Groupe de travail sur la médecine d'expertise

Admettant que la médecine d'expertise pose problème, le Collège des médecins a créé à la fin de juillet, sans tambour ni trompette, un groupe de travail sur la médecine d'expertise. Formé de cinq médecins et de quatre avocats, il aura pour mission de livrer en mai 2014 un rapport qui devra «proposer une méthode d'évaluation de la qualité d'une expertise ainsi que de l'exercice de la médecine d'expertise, proposer des critères d'identification d'un médecin expert ainsi que ceux relatifs au maintien de ses compétences, proposer un cadre optimal d'utilisation des médecins experts devant les tribunaux [et] définir le cadre dans lequel l'expertise doit se tenir», lit-on sur le site web du Collège. Le précédent guide en la matière datait de 2006.

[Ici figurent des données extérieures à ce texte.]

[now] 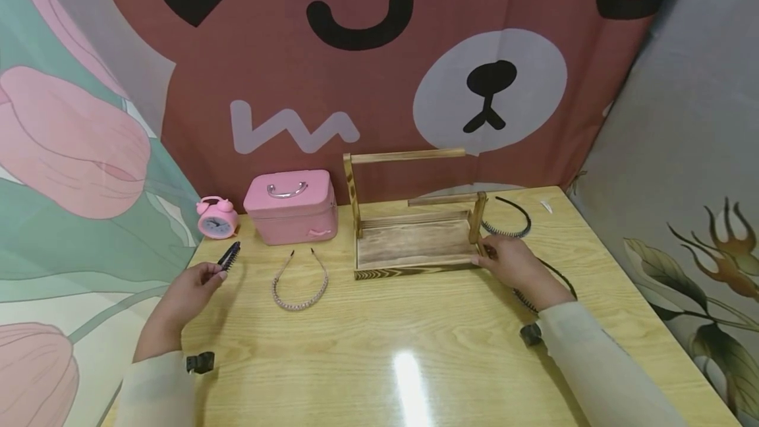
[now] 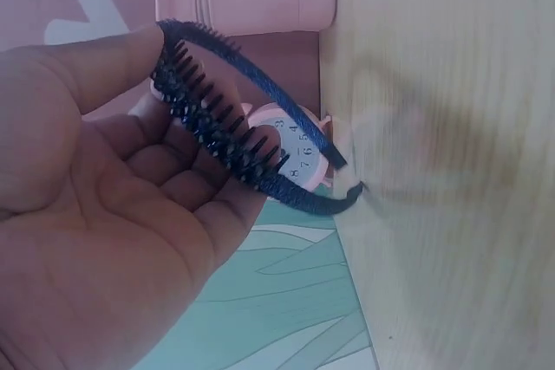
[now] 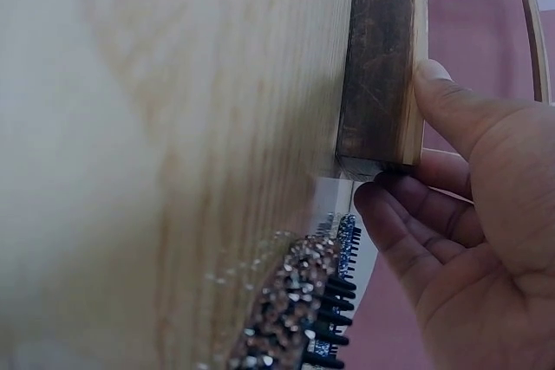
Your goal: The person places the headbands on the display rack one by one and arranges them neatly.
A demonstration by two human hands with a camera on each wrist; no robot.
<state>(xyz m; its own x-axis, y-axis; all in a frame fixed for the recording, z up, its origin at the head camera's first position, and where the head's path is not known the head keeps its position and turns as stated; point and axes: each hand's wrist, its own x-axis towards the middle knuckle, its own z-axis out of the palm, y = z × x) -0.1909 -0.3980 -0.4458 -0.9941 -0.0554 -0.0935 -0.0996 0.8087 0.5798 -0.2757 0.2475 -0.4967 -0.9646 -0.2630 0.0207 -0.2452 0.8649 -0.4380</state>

«Le Collège des médecins note également un nombre croissant de demandes d'enquêtes liées à ce sujet au cours des derniers mois, voire des dernières années. Le plus souvent, les personnes soumises à une expertise font état de la discordance entre l'opinion émise par le médecin expert dans son rapport et celle de leur médecin traitant», écrivait à ce sujet le Dr Charles Bernard, PDG du Collège des médecins, dans son éditorial de la dernière édition du magazine Le Collège.

De l'exercice 2008-2009 à celui de 2012-2013, le nombre de demandes d'enquêtes relatives au travail de médecins experts auprès du syndic du Collège est passé de 83 à 115. «Ce n'est pas le cas de Guy Turcotte qui nous incite à revoir le guide d'exercice, mais la hausse de l'insatisfaction du public et la hausse du nombre de médecins voulant agir à titre d'expert», précise Leslie Labranche, porte-parole de l'organisation.